Ricardo Barros é do PR. Arthur Lira, o poderoso comandante da organização, é do PP. Sua liderança encontra-se diretamente ameaçada pela pressão das ruas defendendo a vacina e o impeachment e pelo andamento das CPI. Ruas e CPI começaram a andar com mais velocidade e a trazer fatos novos. Sábado, dia 3, partidos de oposição e organizações sociais voltam às ruas com novas manifestações pelo ForaBolsonaro. Lira já se sente incomodado pelo peso da pressão.
Se for um verdadeiro pistoleiro de aluguel, pode cair atirando. A ultrapassagem de Lula nas pesquisas para 2022 fez Bolsonaro elevar o tom de suas agressões chulas à imprensa.
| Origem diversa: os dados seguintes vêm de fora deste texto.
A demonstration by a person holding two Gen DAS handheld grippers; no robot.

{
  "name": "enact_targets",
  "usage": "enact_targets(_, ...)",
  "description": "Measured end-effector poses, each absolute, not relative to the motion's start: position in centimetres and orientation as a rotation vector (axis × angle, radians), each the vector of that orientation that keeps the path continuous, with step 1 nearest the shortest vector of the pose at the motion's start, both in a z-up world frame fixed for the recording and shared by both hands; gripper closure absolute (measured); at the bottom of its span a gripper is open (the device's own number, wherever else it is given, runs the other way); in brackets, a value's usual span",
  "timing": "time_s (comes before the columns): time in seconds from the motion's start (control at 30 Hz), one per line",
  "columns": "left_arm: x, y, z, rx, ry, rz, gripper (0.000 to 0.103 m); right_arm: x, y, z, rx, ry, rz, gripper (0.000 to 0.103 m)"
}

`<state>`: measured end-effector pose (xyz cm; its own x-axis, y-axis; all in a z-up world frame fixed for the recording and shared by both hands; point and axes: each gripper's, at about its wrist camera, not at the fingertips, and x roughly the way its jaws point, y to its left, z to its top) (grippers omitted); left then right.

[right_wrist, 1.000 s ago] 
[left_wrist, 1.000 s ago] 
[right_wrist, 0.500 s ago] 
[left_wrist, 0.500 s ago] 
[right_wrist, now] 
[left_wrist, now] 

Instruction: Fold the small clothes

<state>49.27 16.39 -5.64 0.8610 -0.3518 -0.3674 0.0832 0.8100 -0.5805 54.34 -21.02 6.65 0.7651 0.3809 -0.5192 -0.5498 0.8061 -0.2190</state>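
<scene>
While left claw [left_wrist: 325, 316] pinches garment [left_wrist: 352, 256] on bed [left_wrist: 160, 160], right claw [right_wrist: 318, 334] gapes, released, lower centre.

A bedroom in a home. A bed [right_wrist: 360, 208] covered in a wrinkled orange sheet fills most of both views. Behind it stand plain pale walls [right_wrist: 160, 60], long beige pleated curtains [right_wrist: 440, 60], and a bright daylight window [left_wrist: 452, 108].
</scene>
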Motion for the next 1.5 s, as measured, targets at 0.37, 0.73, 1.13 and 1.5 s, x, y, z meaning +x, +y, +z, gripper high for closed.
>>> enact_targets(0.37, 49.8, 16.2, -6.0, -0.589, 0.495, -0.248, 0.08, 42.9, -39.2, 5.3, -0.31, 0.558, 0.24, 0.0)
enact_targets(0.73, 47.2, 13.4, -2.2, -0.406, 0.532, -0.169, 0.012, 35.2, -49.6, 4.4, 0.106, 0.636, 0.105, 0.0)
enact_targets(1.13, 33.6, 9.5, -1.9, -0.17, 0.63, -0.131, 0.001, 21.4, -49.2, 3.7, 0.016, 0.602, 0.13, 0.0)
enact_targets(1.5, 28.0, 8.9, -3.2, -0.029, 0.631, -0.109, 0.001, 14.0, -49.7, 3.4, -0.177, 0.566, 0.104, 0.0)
São dados que mudam o cotidiano e a maneira de sentir a realidade, criando o suspense de um tremor. Estão em jogo nada menos do que a liberdade e o regime democrático.
Para chegar ao impeachment, são precisos som e fúria para afastar essa camada corrompida de parlamentares, membros de uma entidade de negócios conhecida socialmente como Centrão. Eles parecem educados, mas agem como cães de aluguel e querem as pedras de diamantes. O Congresso foi tomado.